On Tuesday (12 September), Tim Cook and co announced the brand new iPhone 15 lineup, while also deep diving into the latest series of Apple Watch.
While that may be all exciting, Apple is currently facing problems with one of its older phones, the iPhone 12.
The iPhone 12 first hit the market in 2020 and is largely regarded as one of Apple's more favoured phones in recent years.
However, according to a report from Reuters, Apple has been asked to cease selling the model in France due to a new discovery.
France's junior minister for the digital economy, Jean-Noel Barrot, told news outlet Le Parisien that the iPhone 12 is above threshold radiation levels.
The nation's radiation authority ANFR informed Apple that sales of iPhone 12 would need to be halted in France after conducting tests on the device.
As per a report by Reuters, it found the device's Specific Absorption Rate (SAR) was higher than is permitted by law.
"Apple is expected to respond within two weeks," the government official said.
"If they fail to do so, I am prepared to order a recall of all iPhones 12 in circulation. The rule is the same for everyone, including the digital giants."
However, the minister went on to say that a simple software update would be sufficient to fix such radiation issues.
Non-ionising radiation is produced by iPhones and many other smartphones, though it lacks energy to ionise atoms or molecules.
Regulatory bodies in several nations have defined exposure limits for RF radiation, the type present in the mobile phones used everyday.
Restrictions are put in place to ultimately protect our health, and possible implications from prolonged exposure to RF radiation from mobile phones has been the subject of many studies.

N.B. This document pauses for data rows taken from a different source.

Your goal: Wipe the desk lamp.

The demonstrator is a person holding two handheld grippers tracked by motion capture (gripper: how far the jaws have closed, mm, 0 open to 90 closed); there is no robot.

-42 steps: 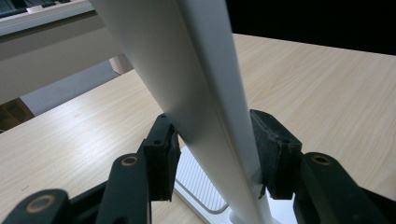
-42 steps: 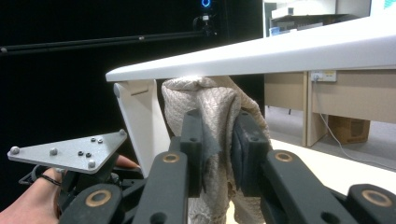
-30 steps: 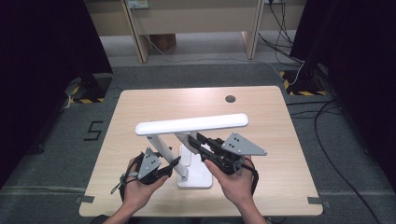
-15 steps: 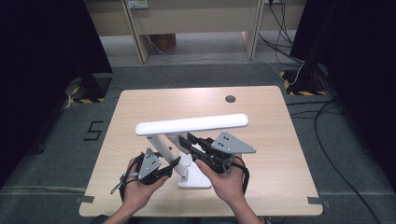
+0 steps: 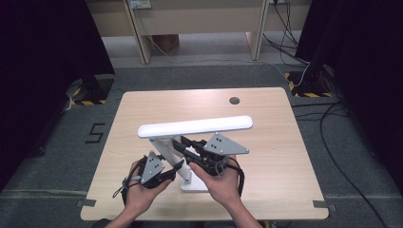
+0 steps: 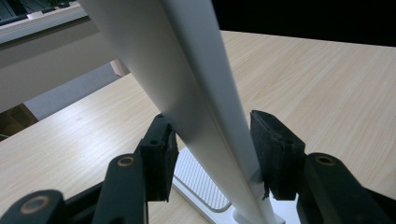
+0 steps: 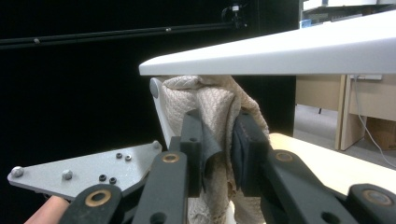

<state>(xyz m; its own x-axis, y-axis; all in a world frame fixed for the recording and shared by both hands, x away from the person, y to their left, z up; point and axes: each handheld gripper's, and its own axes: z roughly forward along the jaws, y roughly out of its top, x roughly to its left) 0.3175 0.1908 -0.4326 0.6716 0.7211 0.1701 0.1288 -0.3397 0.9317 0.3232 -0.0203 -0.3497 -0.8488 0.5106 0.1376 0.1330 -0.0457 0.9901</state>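
The right gripper (image 7: 217,154) held a beige cloth (image 7: 212,112) clamped between its jaws, pressed up under the lamp (image 5: 195,127) head. The left gripper (image 6: 212,154) straddled the lamp's arm, jaws just eased apart, pads slightly off it. Wiping was judged underway; the next stroke called for a steadied lamp on the worktop (image 5: 271,156).

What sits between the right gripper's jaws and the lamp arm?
A beige cloth: in the right gripper view the right gripper pinches it, bunched up against the lamp arm under the white lamp head.
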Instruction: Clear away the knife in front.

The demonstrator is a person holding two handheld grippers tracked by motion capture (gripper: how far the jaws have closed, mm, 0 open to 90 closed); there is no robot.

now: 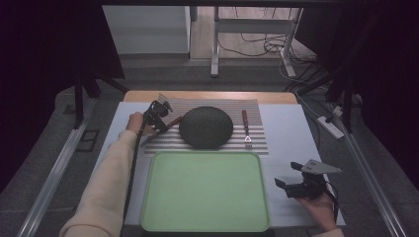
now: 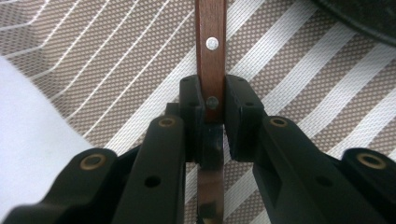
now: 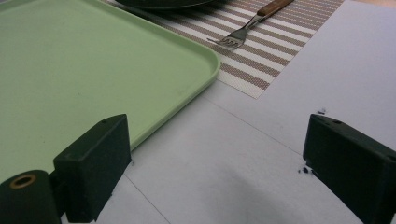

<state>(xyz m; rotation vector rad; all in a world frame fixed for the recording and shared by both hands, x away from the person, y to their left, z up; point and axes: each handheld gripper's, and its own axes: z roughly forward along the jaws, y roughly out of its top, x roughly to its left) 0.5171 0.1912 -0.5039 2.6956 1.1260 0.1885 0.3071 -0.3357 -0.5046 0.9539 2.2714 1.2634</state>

Several, in fact, have found a connection between high SAR values and certain forms of cancer.
However, the World Health Organisation (WHO) has previously quashed fears about radiation emitted by mobile phones, reiterating there is no evidence to suggest it's harmful to humans.
On the other hand, scientists have said there is very little known about safety risks from pre-1990s, as a small number of the population owned a mobile phone back then.

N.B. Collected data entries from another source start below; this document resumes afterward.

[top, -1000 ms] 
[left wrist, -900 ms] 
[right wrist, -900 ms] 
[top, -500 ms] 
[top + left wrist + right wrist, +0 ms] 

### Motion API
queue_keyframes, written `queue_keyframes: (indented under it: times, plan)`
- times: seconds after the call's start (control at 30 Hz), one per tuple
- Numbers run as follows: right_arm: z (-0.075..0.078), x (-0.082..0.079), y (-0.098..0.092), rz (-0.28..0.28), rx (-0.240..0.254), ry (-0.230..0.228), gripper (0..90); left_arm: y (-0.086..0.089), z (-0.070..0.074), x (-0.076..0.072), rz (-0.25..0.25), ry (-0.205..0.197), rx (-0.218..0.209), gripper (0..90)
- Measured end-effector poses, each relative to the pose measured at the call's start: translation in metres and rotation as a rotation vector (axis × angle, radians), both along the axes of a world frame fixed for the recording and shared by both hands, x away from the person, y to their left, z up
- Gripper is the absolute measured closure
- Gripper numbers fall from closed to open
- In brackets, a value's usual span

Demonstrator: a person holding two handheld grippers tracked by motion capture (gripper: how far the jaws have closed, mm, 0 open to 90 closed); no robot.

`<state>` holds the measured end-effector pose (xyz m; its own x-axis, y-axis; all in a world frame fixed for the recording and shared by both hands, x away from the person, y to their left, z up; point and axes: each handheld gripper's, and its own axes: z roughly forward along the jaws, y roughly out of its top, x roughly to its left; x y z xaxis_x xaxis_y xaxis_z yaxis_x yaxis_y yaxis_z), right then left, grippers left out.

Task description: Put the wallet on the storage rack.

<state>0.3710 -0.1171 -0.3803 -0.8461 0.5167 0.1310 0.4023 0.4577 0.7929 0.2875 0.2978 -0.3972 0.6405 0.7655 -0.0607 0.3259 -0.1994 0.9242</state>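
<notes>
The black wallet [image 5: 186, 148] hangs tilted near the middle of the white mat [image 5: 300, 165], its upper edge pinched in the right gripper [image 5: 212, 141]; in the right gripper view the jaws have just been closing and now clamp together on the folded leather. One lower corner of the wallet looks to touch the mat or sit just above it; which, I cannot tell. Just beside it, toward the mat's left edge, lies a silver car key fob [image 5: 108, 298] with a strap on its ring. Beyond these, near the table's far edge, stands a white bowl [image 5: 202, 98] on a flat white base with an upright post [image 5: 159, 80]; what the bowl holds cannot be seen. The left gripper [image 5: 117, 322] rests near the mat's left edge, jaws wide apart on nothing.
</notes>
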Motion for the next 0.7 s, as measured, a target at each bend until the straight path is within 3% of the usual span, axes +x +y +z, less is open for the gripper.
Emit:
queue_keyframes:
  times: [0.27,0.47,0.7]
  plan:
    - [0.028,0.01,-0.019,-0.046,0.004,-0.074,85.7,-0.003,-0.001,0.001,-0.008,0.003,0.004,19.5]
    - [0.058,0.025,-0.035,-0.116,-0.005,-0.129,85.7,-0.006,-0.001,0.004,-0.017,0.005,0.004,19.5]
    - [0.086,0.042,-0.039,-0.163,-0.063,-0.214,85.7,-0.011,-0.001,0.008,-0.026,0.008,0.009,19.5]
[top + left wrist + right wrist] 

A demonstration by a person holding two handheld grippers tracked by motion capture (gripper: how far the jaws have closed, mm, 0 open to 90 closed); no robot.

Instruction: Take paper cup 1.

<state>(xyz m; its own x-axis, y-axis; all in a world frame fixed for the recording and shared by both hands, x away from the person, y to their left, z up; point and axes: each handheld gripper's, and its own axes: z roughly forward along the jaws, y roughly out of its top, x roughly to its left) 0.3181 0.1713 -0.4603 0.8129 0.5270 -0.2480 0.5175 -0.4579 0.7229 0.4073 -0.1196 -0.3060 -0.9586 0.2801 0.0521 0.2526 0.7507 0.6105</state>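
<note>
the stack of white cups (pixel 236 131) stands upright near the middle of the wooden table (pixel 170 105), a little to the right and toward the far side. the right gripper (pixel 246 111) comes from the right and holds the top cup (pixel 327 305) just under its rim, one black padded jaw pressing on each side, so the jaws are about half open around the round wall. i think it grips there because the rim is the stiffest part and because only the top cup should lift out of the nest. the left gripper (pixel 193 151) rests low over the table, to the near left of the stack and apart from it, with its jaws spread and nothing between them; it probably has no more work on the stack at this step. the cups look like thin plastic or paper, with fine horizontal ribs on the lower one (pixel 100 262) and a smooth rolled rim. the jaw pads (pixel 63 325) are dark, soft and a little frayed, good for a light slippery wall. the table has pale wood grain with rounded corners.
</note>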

While Apple has been ordered to stop selling the iPhone 12 in France, it has confirmed to LADbible that a software update for users is on the way.
An Apple spokesperson told LADbible: "This is related to a specific testing protocol used by French regulators and not a safety concern. Since it was introduced in 2020, iPhone 12 has been certified and recognised as meeting or exceeding all applicable SAR regulations and standards around the world.
"We will issue a software update for users in France to accommodate the protocol used by French regulators. We look forward to iPhone 12 continuing to be available in France."